(WHAT YOU SHOULD DO): The pictures stay out. Please retype every line below exactly.

(COLLECTED MATERIAL):
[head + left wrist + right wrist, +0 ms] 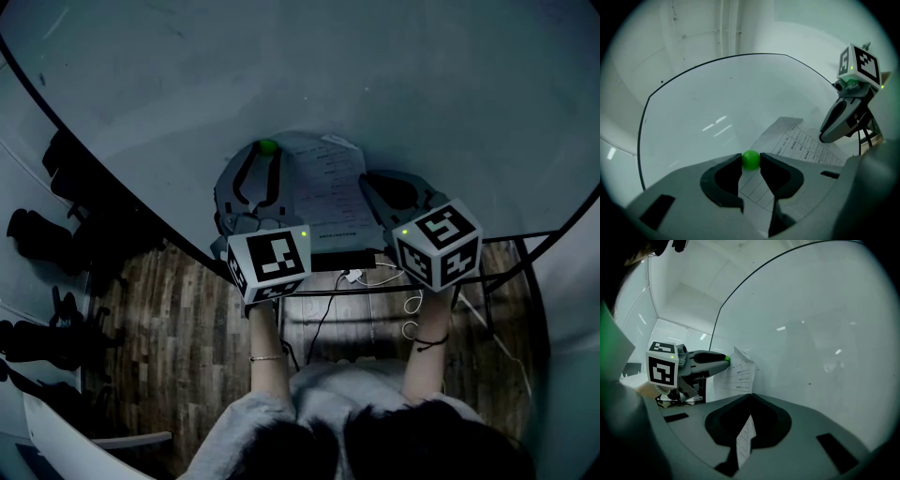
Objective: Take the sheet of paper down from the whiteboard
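A printed sheet of paper [330, 187] hangs on the whiteboard [281, 75]. A green ball magnet [267, 146] sits at its top left corner. My left gripper [267, 152] is shut on that magnet [751, 159], whose ball shows between the two jaw tips, with the sheet [797, 140] spreading to the right below it. My right gripper [368, 184] is shut on the sheet's right edge. In the right gripper view the paper's edge [746, 437] runs down between the closed jaws of that gripper [750, 397], and the left gripper [710, 359] shows further along the sheet [740, 371].
Below the board a black frame rail [356, 277] carries white cables. Wooden floor [187, 319] lies underneath, with dark chairs [56, 234] to the left. The person's forearms reach up from the bottom of the head view. The right gripper's marker cube [860, 63] shows in the left gripper view.
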Motion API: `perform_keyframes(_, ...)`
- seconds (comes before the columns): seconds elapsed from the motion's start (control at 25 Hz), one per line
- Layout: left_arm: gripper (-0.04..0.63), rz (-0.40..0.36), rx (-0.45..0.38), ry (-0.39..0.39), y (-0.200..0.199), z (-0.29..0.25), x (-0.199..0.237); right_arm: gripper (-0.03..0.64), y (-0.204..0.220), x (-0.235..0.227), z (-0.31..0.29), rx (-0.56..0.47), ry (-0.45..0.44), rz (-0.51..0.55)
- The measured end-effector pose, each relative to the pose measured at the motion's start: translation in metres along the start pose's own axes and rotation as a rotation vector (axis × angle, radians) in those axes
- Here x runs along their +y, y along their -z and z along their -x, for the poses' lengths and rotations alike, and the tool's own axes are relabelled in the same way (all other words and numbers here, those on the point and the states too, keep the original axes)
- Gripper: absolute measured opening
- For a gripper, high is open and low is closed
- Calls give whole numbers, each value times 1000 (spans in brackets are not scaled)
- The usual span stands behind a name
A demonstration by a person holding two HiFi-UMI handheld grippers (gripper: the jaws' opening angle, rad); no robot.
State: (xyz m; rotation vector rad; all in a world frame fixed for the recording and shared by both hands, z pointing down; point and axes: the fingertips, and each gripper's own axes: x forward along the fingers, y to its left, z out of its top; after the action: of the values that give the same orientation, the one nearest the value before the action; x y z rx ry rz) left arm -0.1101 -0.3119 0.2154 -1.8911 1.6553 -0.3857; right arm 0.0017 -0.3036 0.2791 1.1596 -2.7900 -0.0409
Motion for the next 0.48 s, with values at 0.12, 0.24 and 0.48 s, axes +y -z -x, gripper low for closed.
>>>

(SOLVED PROBLEM):
[head + left wrist + right wrist, +0 ms] 
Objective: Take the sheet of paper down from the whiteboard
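A printed sheet of paper [330, 187] hangs on the whiteboard [281, 75]. A green ball magnet [267, 146] sits at its top left corner. My left gripper [267, 152] is shut on that magnet [751, 159], whose ball shows between the two jaw tips, with the sheet [797, 140] spreading to the right below it. My right gripper [368, 184] is shut on the sheet's right edge. In the right gripper view the paper's edge [746, 437] runs down between the closed jaws of that gripper [750, 397], and the left gripper [710, 359] shows further along the sheet [740, 371].
Below the board a black frame rail [356, 277] carries white cables. Wooden floor [187, 319] lies underneath, with dark chairs [56, 234] to the left. The person's forearms reach up from the bottom of the head view. The right gripper's marker cube [860, 63] shows in the left gripper view.
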Motion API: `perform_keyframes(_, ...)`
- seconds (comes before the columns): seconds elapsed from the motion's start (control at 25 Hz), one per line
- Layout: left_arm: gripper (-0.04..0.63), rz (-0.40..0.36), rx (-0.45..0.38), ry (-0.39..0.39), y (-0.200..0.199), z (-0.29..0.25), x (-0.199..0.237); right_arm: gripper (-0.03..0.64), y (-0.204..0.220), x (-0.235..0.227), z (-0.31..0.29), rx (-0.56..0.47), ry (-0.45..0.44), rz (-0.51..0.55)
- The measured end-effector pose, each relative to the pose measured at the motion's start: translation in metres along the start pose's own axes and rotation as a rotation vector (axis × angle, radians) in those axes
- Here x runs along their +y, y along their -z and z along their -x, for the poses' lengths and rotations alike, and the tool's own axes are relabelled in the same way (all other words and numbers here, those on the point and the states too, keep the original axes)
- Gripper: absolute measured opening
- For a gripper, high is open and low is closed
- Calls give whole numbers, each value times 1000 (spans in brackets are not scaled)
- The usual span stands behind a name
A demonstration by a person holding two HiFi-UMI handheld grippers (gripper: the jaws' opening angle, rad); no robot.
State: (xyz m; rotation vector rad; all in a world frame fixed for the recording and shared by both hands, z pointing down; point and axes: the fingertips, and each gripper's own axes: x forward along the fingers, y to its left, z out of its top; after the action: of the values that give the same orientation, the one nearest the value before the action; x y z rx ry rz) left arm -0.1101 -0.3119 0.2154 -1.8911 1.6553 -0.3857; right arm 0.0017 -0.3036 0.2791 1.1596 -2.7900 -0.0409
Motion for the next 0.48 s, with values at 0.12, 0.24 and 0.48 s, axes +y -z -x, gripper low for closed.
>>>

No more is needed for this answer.